Cette étude vise à fournir une estimation la plus précise possible des effets concrets pour chaque pays (gains ou pertes) de la concurrence fiscale internationale, ce qui était auparavant impossible de faire en raison de l’absence de données fiables sur la question. En effet, ce n’est que depuis peu que les pays collectent des données sur les salaires et les profits des sociétés étrangères. En jumelant ces données (qui ne sont pas parfaites, mais qui sont les plus complètes à ce jour) à celles qui sont existantes (plus globales), les auteurs sont parvenus à situer les pays où sont déclarés les profits et à estimer ainsi la part de ces profits qui sont déclarés dans des paradis fiscaux.

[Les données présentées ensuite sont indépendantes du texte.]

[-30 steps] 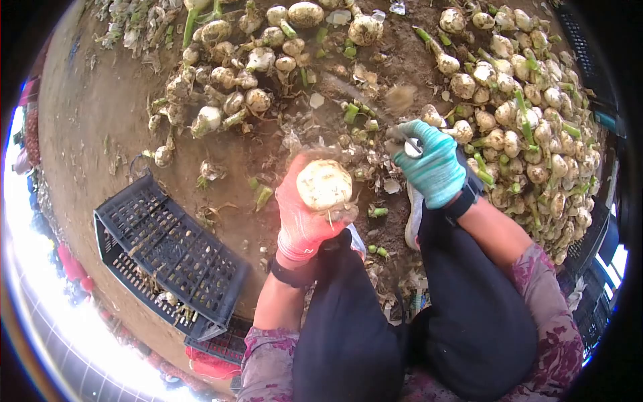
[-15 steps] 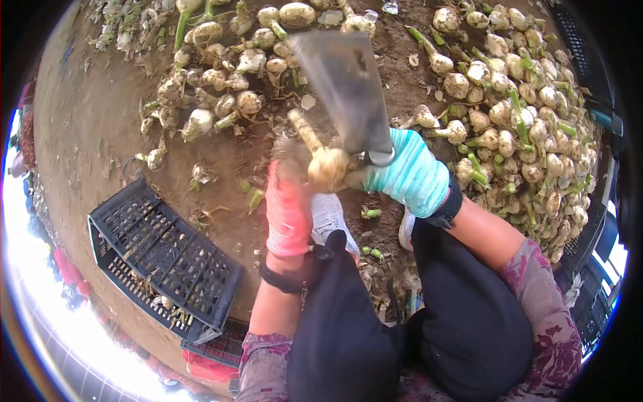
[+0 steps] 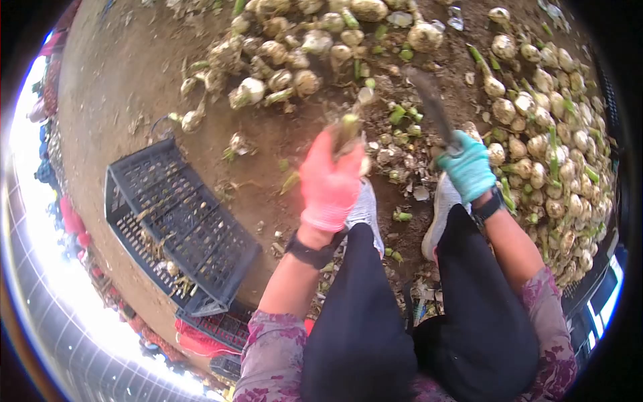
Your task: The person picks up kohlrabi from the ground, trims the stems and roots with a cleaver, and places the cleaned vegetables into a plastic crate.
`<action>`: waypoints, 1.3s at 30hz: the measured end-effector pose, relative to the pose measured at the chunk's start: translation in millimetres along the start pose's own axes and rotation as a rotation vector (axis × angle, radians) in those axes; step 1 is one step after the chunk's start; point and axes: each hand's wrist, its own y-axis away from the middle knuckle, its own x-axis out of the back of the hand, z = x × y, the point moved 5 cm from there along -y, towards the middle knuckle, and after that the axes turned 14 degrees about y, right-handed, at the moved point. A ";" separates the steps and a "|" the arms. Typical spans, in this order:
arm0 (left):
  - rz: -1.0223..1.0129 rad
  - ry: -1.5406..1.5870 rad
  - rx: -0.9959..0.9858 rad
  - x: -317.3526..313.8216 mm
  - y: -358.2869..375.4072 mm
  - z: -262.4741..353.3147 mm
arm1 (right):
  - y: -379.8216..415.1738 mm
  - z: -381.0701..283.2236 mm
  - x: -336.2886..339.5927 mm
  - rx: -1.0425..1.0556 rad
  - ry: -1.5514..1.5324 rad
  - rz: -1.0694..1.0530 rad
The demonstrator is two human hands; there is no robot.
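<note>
"Brown ground (image 3: 100,84) carries piled bulbs (image 3: 556,151) towards its right edge, a black crate (image 3: 201,228) towards its left. And the hands?"

"Apart. The left hand (image 3: 331,184) clamps a blurred stalk (image 3: 347,127), the right hand (image 3: 470,167) a knife (image 3: 432,104). For clean cuts, hold the stalk steady, fingers clear of the blade."

"Any labels?"

"None I can read."

A stretch of bare soil lies open along the left side of the ground (image 3: 97,124), leading in between the tilted black crate (image 3: 191,231) and the left hand (image 3: 329,181). Loose bulbs (image 3: 307,82) block the far edge, a dense heap (image 3: 559,181) the right. Between the hands, the blurred blade (image 3: 435,107) narrows the gap above low scraps (image 3: 402,141); knees (image 3: 365,251) crowd the near edge
</note>
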 end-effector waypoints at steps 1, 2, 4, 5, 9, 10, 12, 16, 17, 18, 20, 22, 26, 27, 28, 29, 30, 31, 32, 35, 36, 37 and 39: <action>-0.151 0.156 0.002 -14.5 0.4 -0.9 | 1.2 -0.4 6.7 -0.068 -0.101 0.025; -0.250 0.479 0.133 -39.6 9.3 10.4 | 1.5 1.5 1.2 -0.199 -0.317 -0.083; -0.395 0.364 -0.033 -42.5 6.9 28.8 | -4.9 -9.1 -2.2 -0.171 -0.534 -0.046; -0.548 0.243 -0.183 -46.5 8.9 36.8 | -2.5 -9.6 3.8 -0.204 -0.357 -0.078; 0.376 -0.684 -0.224 85.7 -48.4 13.1 | 2.8 4.3 3.8 -0.370 -0.619 -0.078; 0.627 -0.957 -0.096 126.2 -58.0 -6.3 | 7.1 7.1 0.6 -0.381 -0.616 -0.086; 0.726 -0.961 0.242 171.1 -70.8 -31.3 | 0.4 8.5 -1.1 -0.354 -0.561 -0.037; 0.538 -0.956 0.275 192.2 -84.0 -63.8 | -2.1 -8.2 -0.2 -0.344 -0.533 -0.125; 0.541 -0.954 0.276 203.4 -82.6 -67.5 | -2.9 -9.4 2.1 -0.341 -0.531 -0.125; 0.438 -0.898 0.139 204.1 -76.7 -61.6 | -1.3 -10.0 4.0 -0.341 -0.564 -0.123; 0.404 -0.654 -0.370 199.8 -29.5 12.3 | -2.0 -3.9 13.1 -0.360 -0.512 -0.063; 0.553 -0.976 -0.354 208.5 2.9 88.5 | -1.5 4.0 13.4 -0.370 -0.501 -0.078; 1.040 -1.739 -0.366 265.5 55.1 140.5 | -3.1 1.3 2.7 -0.325 -0.565 -0.054; 1.058 -1.751 -0.342 266.1 52.9 142.3 | -3.3 -1.7 3.7 -0.326 -0.570 -0.048; 1.057 -1.745 -0.349 255.4 44.3 141.0 | -3.1 -7.6 3.6 -0.307 -0.537 -0.103; 0.796 -1.670 -0.486 230.7 26.0 130.9 | -1.7 -13.0 3.0 -0.289 -0.497 -0.164; 0.539 -1.574 -0.607 202.0 7.5 118.2 | -1.1 -16.2 5.0 -0.279 -0.475 -0.150; 0.542 -1.283 -0.352 193.7 -17.6 98.9 | -1.5 -17.3 6.4 -0.281 -0.466 -0.149; 0.489 -1.017 -0.140 191.7 -49.1 79.5 | -1.3 -17.4 7.3 -0.293 -0.502 -0.148; 0.450 0.116 0.510 160.8 -118.8 9.2 | -1.7 -10.8 6.9 -0.277 -0.504 -0.133; 0.432 0.038 0.478 160.7 -140.0 -9.9 | -1.2 -14.0 9.4 -0.296 -0.534 -0.130; 0.412 -0.039 0.443 153.8 -150.1 -17.3 | -2.0 -15.8 11.0 -0.313 -0.565 -0.124; 0.347 0.006 0.477 143.4 -146.8 -29.0 | -2.1 -15.4 9.7 -0.318 -0.572 -0.136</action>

Littérature, méthode et données

Après avoir fait une revue de la littérature sur le sujet (qui permet de constater les lacunes des données disponibles antérieurement), les auteurs expliquent que les sociétés transnationales utilisent trois formes de transferts de profits :

  • en manipulant les prix des importations et des exportations entre filiales;
  • en manipulant les taux d’intérêt chargés entre les filiales pour s’emprunter de l’argent;
  • en transférant des biens intangibles (marques de commerce, brevets, logos, etc.) dans des filiales situées dans des paradis fiscaux qui vendent ensuite à gros prix aux autres filiales et même à la société mère le droit de les utiliser.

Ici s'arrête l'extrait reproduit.